[FESTIVOIX] COMPTE RENDU DE DAVID – 6 JUILLET 2019

crédit photo : Jean-François Desputeaux

Scratchophone Orchestra – Scène Distillerie Wabasso des Voix Jazz – 17 h 45

Habituellement, à part Caravane Palace, lorsque j’écoute une pièce de style électro-swing, j’ai l’impression de retourner en 2005… Donc hier, c’était avec appréhension, mais curiosité et volonté de laisser la chance au coureur, que je suis allé voir le groupe français…

    Évidemment, vous dire que le quatuor réinvente la musique serait vous mentir. Toutefois, la surprise a été agréable… très agréable ! Le volet électronique de sa musique, coordonné par Clément « DJ » Roy, également percussionniste, apporte généralement des sons au goût du jour et diversifiés en plus de permettre de rythmer les mélodies de manière équilibrée.

    Le reste du groupe, mené sur scène par le chanteur et clarinettiste Aurélien Mourocq et accompagné par le violoniste Gabriel Bonnin et le bassiste Armand « Le Baron » Delaval, réussit à évoquer une France et une Europe joyeusement nostalgiques tout en livrant une énergie fraîche. Une énergie qui a rallié une foule qui a occupé toutes les tables disponibles. Petit potin : parlant de Bonnin, dont le violon apporte parfois une touche orientale aux chansons (comme dans Chinese Lady), une spectatrice et amie du blogue a trouvé que Bonnin ressemblait physiquement à Louis-Jean Cormier…
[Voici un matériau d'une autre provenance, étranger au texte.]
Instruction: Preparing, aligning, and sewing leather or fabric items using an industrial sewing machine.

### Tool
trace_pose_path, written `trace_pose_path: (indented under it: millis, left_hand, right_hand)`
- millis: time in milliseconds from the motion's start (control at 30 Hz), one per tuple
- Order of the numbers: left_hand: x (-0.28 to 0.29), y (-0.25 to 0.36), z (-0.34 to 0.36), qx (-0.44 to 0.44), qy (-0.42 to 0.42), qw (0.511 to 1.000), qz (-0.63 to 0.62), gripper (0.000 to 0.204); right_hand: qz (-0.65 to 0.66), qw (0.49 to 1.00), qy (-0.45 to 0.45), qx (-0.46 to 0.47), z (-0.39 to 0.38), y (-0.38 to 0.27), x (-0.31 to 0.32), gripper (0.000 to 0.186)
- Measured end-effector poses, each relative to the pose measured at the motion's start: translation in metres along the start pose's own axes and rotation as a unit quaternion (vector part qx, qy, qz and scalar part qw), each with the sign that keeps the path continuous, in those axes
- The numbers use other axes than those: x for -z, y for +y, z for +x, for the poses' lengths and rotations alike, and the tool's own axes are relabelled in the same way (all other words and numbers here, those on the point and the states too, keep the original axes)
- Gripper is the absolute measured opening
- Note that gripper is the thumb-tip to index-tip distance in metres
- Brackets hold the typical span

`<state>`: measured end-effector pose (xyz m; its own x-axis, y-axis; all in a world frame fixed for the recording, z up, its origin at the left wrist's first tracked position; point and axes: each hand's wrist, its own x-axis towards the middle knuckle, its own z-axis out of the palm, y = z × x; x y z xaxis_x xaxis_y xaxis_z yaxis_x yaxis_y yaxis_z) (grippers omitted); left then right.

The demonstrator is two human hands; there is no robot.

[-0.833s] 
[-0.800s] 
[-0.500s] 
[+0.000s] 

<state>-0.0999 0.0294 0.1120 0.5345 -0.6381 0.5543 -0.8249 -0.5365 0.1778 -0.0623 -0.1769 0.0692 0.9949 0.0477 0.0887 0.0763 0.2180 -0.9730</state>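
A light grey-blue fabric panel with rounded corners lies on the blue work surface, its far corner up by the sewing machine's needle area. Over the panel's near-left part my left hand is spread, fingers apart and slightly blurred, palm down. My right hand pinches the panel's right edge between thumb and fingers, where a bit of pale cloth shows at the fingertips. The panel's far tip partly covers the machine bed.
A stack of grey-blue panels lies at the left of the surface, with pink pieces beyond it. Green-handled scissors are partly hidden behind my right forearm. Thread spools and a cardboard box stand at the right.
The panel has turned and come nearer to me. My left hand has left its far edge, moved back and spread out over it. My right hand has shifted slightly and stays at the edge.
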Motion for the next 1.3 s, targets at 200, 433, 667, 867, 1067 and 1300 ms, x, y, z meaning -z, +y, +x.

    De son côté, Mourocq combine éraillement et candeur avec sa voix ainsi que nonchalance et folie dans son langage corporel. Il peut autant bouger comme si le diable le possédait que faire la moue en chantant la pomme. On pourrait comparer sa voix à celle de Clemens Rehbein, chanteur de Milky Chance, lorsqu’il va dans le registre aigu.

     Quelques chansons sont à souligner plus particulièrement. D’abord, Sidonie, leur dernier simple sorti en mars dernier, incorpore un son house très entraînant tout en donnant la place à une clarinette en mode jazz faisant presque penser à un saxophone. Ensuite, That Girl se démarque par une production très peaufinée, qui aurait pu faire penser à un travail de studio si on ne tenait pas compte du dynamisme du groupe sur scène. Puis, Dancing White, qui passe du reggae à des sonorités plus « daftpunkiennes ».

      Scratchophone Orchestra mérite qu’on prenne le temps de découvrir son œuvre, qui permet de mettre au goût du jour un style (électro-swing) souvent cheap et produit paresseusement. Sur scène, le talent et l’énergie semblent avoir été payants au FestiVoix, avec une ovation debout bien méritée.